# Required work
In the copy, keep the lines from the first line of the material below through the line containing "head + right" exactly as they are, and include no pictures.

# Given data
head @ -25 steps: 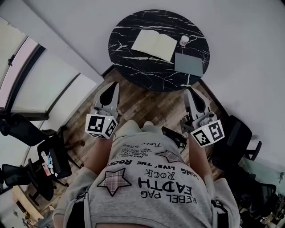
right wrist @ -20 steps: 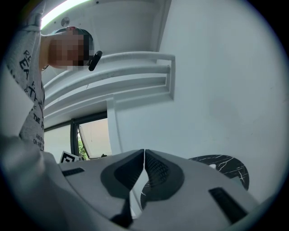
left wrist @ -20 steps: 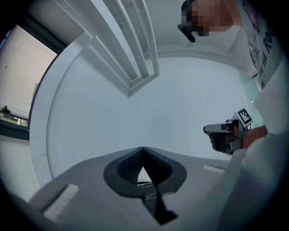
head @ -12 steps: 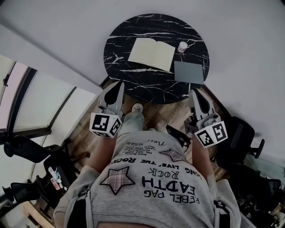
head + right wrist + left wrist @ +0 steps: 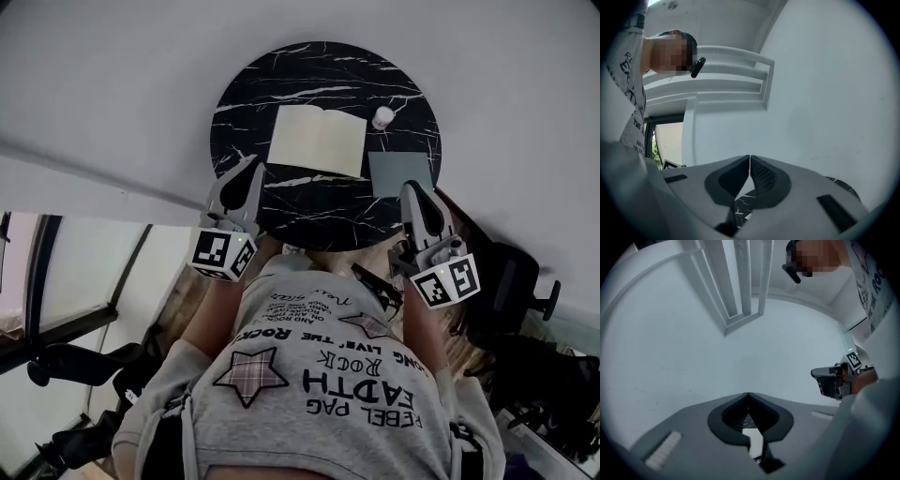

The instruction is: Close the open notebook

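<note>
The open notebook [image 5: 317, 141] lies flat with pale cream pages on the round black marble table [image 5: 244, 103], left of the middle. My left gripper [image 5: 250, 169] is shut and empty over the table's near left edge, just short of the notebook's left page. Over the near right edge my right gripper [image 5: 413, 189] is shut too, holding nothing. In the left gripper view the jaws [image 5: 748, 394] meet at the tips and point at a white wall. The right gripper view shows its jaws [image 5: 749, 157] closed, with marble seen below them.
A closed grey book [image 5: 401, 174] lies right of the notebook, close to my right gripper. A small white object [image 5: 382, 117] sits behind it. White walls stand right behind the table. Black office chairs [image 5: 511, 281] are at the right, a window to the left.
I have walked up to the table. Both grippers moved forward from over the wooden floor to over the table's near edge. Both stayed shut.
</note>
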A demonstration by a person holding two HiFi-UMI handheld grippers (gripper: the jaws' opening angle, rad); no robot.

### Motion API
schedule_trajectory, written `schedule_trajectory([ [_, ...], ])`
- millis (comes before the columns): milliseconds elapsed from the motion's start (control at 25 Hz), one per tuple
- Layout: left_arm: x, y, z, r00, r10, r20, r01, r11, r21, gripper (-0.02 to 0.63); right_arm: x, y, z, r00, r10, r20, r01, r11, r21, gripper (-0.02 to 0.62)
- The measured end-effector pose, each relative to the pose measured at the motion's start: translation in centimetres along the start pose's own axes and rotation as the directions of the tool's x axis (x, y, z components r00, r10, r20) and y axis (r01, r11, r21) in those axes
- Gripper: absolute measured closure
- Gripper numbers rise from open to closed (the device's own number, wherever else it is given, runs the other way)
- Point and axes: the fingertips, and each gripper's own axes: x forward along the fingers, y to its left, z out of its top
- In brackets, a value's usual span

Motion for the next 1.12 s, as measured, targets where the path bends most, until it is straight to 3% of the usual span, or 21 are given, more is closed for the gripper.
schedule_trajectory([
  [440, 5.0, 4.5, -0.7, 0.994, -0.107, -0.034, 0.107, 0.994, -0.009, 0.597, 4.1, -2.9, -1.1, 0.991, -0.137, 0.002, 0.137, 0.991, 0.006, 0.581],
  [840, 6.0, 5.6, -1.2, 0.996, -0.073, -0.052, 0.071, 0.997, -0.035, 0.597, 6.9, -4.7, -1.6, 0.993, -0.101, -0.055, 0.1, 0.995, -0.019, 0.581],
  [1120, 6.1, 5.5, -1.0, 0.998, -0.017, -0.058, 0.015, 0.999, -0.035, 0.597, 8.9, -5.4, -0.2, 0.998, -0.023, -0.064, 0.022, 1.0, -0.02, 0.581],
])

# Solution to the problem
head @ -25 steps: 
right wrist @ -20 steps: 
left wrist @ -20 steps: 
head @ -12 steps: 
head + right wrist + left wrist @ +0 steps: 

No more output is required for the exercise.